# Fiber CPU's that act like ceramic ones



## Dude4ever (Apr 25, 2012)

Hi.

I took some pictures of some CPU's that I found it impossible to free the pins from with heat.
Take a look at them 

I am thinking about running this CPU's together with the ceramic ones, as shown in Samuel-a's video on youtube: http://www.youtube.com/watch?v=tQ_R8Gr26kk

But it is clearly a fiber-type, and it is Pentium 3 processors, and one completely the same Celeron processor. So I do not want to make a lot more work than is necessary 










Comments??

Thanks


----------



## Geo (Apr 25, 2012)

those particular CPU's are processed in the same way as ceramics. i process them with like processors though because of the greater solder content. process the ceramics together and the black fiber together.they have been discussed at length on the forum. these processors should be run until light can be seen through the holes the pins are in.run whole without breaking, breaking them exposes more copper base metal. run in AR until the reaction stops from all metal being dissolved.


----------



## Dude4ever (Apr 25, 2012)

Geo said:


> run whole without breaking, breaking them exposes more copper base metal. run in AR until the reaction stops from all metal being dissolved.

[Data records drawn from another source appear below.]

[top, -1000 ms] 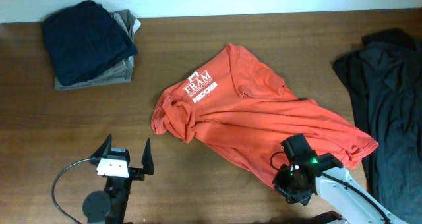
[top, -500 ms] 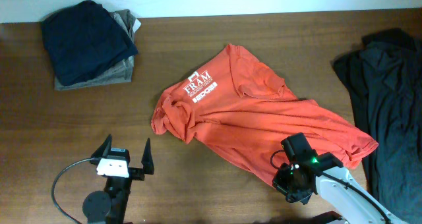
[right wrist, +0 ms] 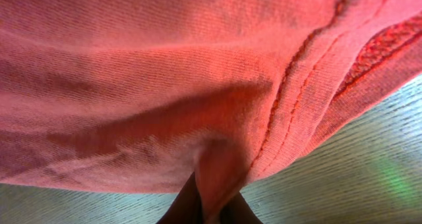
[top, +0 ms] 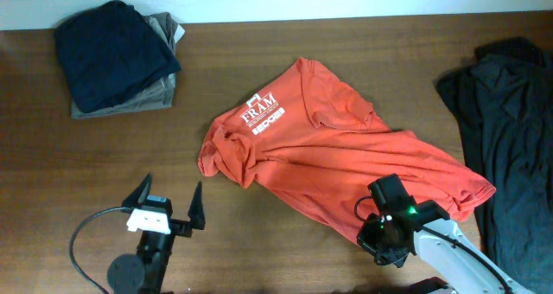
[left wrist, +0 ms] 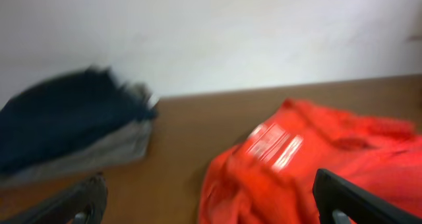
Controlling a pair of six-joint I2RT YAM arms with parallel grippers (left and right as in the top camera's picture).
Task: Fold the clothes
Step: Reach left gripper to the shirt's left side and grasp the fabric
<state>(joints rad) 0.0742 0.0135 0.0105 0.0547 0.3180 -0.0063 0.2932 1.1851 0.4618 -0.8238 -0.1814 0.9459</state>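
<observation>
The orange-red T-shirt with white lettering lies crumpled on the wooden table, spread from the middle toward the lower right. My right gripper is at the shirt's lower hem. The right wrist view shows its fingers shut on a pinched fold of the shirt near a stitched seam. My left gripper is open and empty, above the table to the lower left of the shirt. In the blurred left wrist view its fingers stand wide apart, with the shirt ahead on the right.
A folded dark navy garment on a tan one lies at the back left, also in the left wrist view. A dark garment is heaped at the right edge. A black cable loops by the left arm.
My left gripper has shifted slightly toward the front edge and is moving. The right gripper and the shirt have not moved.
</observation>
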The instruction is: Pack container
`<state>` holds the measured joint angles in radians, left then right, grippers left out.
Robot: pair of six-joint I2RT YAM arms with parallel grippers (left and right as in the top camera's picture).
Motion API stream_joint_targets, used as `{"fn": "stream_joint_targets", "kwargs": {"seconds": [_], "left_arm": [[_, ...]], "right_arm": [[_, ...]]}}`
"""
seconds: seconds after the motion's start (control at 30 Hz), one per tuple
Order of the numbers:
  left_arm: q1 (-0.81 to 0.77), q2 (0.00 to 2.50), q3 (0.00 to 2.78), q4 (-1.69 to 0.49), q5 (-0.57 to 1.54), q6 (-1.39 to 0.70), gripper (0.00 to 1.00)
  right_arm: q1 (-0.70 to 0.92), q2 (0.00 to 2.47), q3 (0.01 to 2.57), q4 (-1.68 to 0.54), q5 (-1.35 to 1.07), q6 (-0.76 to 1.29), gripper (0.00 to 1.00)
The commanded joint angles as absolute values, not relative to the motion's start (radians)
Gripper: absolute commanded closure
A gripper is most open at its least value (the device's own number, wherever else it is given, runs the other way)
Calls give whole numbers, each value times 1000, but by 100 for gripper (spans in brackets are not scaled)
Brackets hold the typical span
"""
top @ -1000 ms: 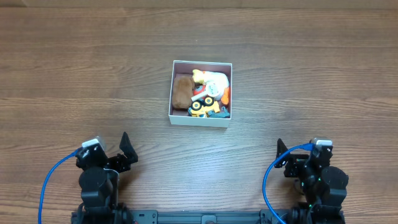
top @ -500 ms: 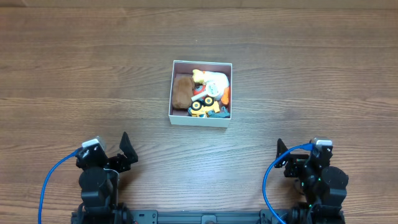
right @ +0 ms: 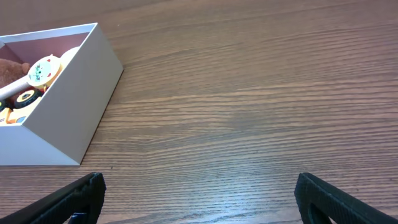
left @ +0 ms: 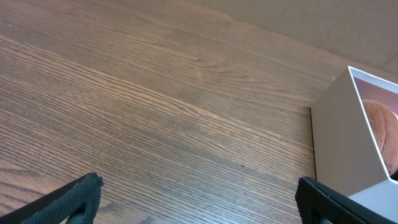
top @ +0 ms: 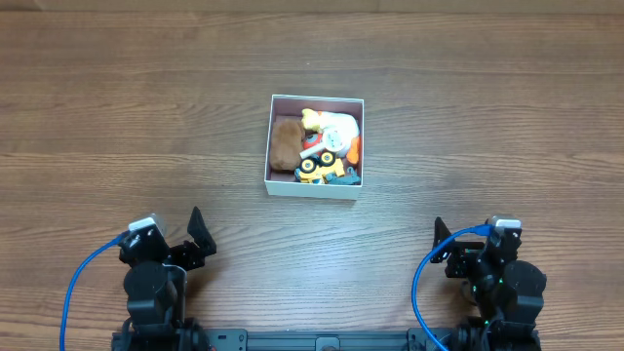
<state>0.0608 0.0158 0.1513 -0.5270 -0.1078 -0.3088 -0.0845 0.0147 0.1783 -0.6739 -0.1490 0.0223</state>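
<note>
Ahead of both sets of jaws, between the two arms and well beyond either's reach as they stand, sits the container (top: 314, 186). It is forward and to the right of the left gripper (left: 199, 191) and forward and to the left of the right gripper (right: 199, 186). Both pairs of jaws are spread wide with nothing between them, hovering low over the bare wooden table (top: 487, 117) near my edge. Inside the box I can make out a brown plush toy (top: 285, 141) on the side nearer the left jaws, a yellow toy truck (top: 320, 166) against the wall nearest me, and a white toy (top: 338, 128) behind it. I see nothing loose outside the box, so I judge the packing finished. The next move calls for no grasp, only a check that nothing sticks up above the rim.
</note>
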Motion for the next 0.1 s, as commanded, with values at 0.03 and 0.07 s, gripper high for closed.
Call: {"fn": "stream_joint_targets", "kwargs": {"seconds": [0.03,0.07], "left_arm": [[65,4,144,-527,-100,-322,0],[65,4,144,-527,-100,-322,0]], "right_arm": [[-88,3,163,-683,-147,22,0],[-88,3,163,-683,-147,22,0]]}}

Haha, I have already breaked them  Wasn't many, it's a start 

But I have searched all of the posts in the ceramic CPU Q&A for some pre-knowledge, in case it dissolves too much copper and I have to deal with it 
but I can't find what to do if that's the case, only that copper retards the whole process a bit..

Thanks


----------



## Geo (Apr 25, 2012)

when you process them, be sure to let the reaction proceed until all the base metal dissolves. if you stop the reaction early, any values (like gold) will cement out of solution before you can pour it off.


----------



## lazersteve (Apr 25, 2012)

Those are MMX fiber cpus or 'black fibers'. The pins will come out if you heat up the solder and beat the cpu against the edge of a metal pan while the cpu is hot. Alternately you can use dilute (35% ) nitric acid to strip the solder out of the holes. This leaves the legs loose for easy picking. 

The up side to using nitric is you are likely to find silver in the solution.

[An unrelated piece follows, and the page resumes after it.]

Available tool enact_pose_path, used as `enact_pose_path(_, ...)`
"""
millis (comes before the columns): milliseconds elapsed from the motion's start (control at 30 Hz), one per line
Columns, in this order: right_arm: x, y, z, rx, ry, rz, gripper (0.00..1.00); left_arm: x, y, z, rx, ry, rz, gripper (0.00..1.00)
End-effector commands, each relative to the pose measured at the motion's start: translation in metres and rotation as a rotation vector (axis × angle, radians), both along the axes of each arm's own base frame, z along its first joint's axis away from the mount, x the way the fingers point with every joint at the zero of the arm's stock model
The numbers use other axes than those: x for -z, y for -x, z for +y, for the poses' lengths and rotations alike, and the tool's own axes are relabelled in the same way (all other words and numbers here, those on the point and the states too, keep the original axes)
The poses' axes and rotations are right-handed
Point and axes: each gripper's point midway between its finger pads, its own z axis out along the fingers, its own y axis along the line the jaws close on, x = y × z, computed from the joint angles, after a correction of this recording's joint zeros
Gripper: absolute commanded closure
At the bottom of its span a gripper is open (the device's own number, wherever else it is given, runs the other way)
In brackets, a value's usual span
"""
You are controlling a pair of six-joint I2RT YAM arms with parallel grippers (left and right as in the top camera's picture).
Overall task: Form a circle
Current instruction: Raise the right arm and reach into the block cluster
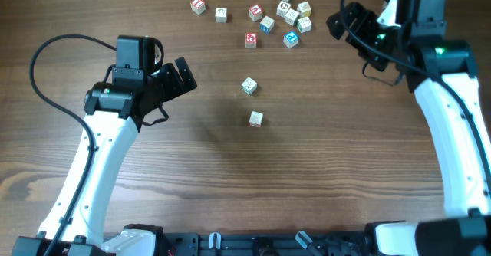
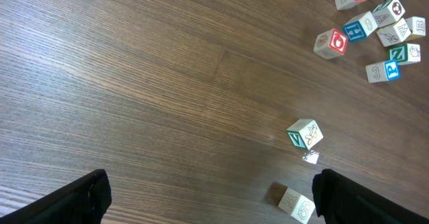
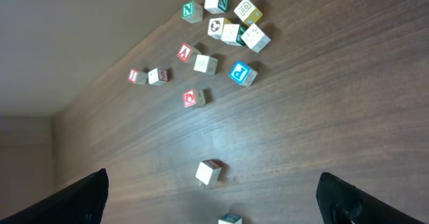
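Overhead view: nothing is held above the dark wood-grain counter [image 1: 230, 179]. The left jaws and the right jaws both stand spread wide and empty, as each wrist view confirms. The circle [image 1: 292, 15], for now only a tight knot of small pale wooden letter cubes touching one another, sits at the far side of the counter. It is near the right jaws and surrounded by a looser scatter of similar cubes [image 1: 255, 12]. Two strays lie well apart from it in mid-counter, a green-faced pale cube [image 1: 249, 86] and a plain-looking pale cube [image 1: 256, 119], both nearer the left jaws.

The step in hand looks like fetching a cube to extend the ring. To do it well, I would turn the jaws square to two flat faces and descend straight so neither side nudges the cube. Then close gently and set it down touching the knot — without bumping the cubes that sit there.
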Motion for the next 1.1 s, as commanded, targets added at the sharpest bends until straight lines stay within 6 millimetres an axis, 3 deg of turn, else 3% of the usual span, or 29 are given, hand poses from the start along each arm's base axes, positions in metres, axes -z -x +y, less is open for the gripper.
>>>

After the legs are all remove incinerate and crush. Then leach the final product with AR or HCl-Cl to get the gold out.

Steve


----------



## Dude4ever (Apr 26, 2012)

Ok guys, thanks! 

I have some ceramic ones, and some of these black fiber ones. Just in case, I submerged both types in HCl (separately) over night - no colour change.
So I will follow your advices and incinerate the black CPU body after removing the pins with heat or with nitric, then straight to AR.

EDIT: I have done exactly what I wrote, and now my AR is extremely green:







This is due to the iron right? I have seen gold foils actually come off the pins, floating around, and be gone the next time I look after the solution (10-15 mins apart)
The solution is now at 100ml, I will use HCl rather than more nitric to compensate for saturation.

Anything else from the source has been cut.